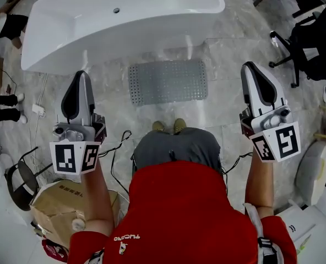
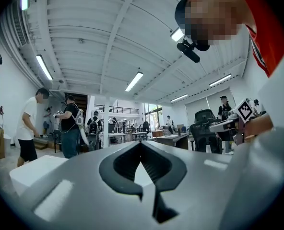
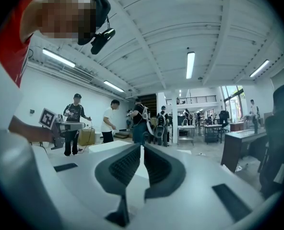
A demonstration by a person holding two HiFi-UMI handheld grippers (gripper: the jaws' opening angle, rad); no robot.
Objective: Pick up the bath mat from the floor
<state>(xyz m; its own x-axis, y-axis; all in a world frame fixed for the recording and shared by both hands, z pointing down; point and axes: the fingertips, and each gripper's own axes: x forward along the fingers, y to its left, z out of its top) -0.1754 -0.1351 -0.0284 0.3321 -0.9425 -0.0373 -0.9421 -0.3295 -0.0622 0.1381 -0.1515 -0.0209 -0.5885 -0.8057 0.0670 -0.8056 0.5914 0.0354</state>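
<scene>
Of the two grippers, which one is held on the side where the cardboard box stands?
The left gripper: the box shows just below it. The right gripper is on the other side of the person, towards a black chair.

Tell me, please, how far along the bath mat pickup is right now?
Nothing looks done yet: the grey bath mat lies flat on the floor beside the bathtub. In hand: nothing; the left gripper and right gripper are held up either side, jaws shut and empty. Left: lowering to the mat, gripping an edge, lifting it.
</scene>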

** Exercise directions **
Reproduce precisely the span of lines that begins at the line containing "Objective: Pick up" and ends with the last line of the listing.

** Solution for this problem **
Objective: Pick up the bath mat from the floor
<state>(xyz m; its own x-axis, y-axis; all in a world frame fixed for the recording and shared by both hands, z pointing down; point and axes: the fingertips, and each gripper's own axes: x forward along the fingers, y to its left, z out of its top) -0.1754 -0.1351 -0.0284 0.3321 -0.9425 -0.0373 -0.9421 -0.3295 -0.0622 0.1381 -0.1515 -0.0209 -0.5885 -0.8057 0.0670 -0.8056 0.5914 0.0354</state>
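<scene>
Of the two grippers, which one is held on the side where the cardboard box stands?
The left gripper: the box shows just below it. The right gripper is on the other side of the person, towards a black chair.

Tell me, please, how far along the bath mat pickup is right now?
Nothing looks done yet: the grey bath mat lies flat on the floor beside the bathtub. In hand: nothing; the left gripper and right gripper are held up either side, jaws shut and empty. Left: lowering to the mat, gripping an edge, lifting it.
</scene>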

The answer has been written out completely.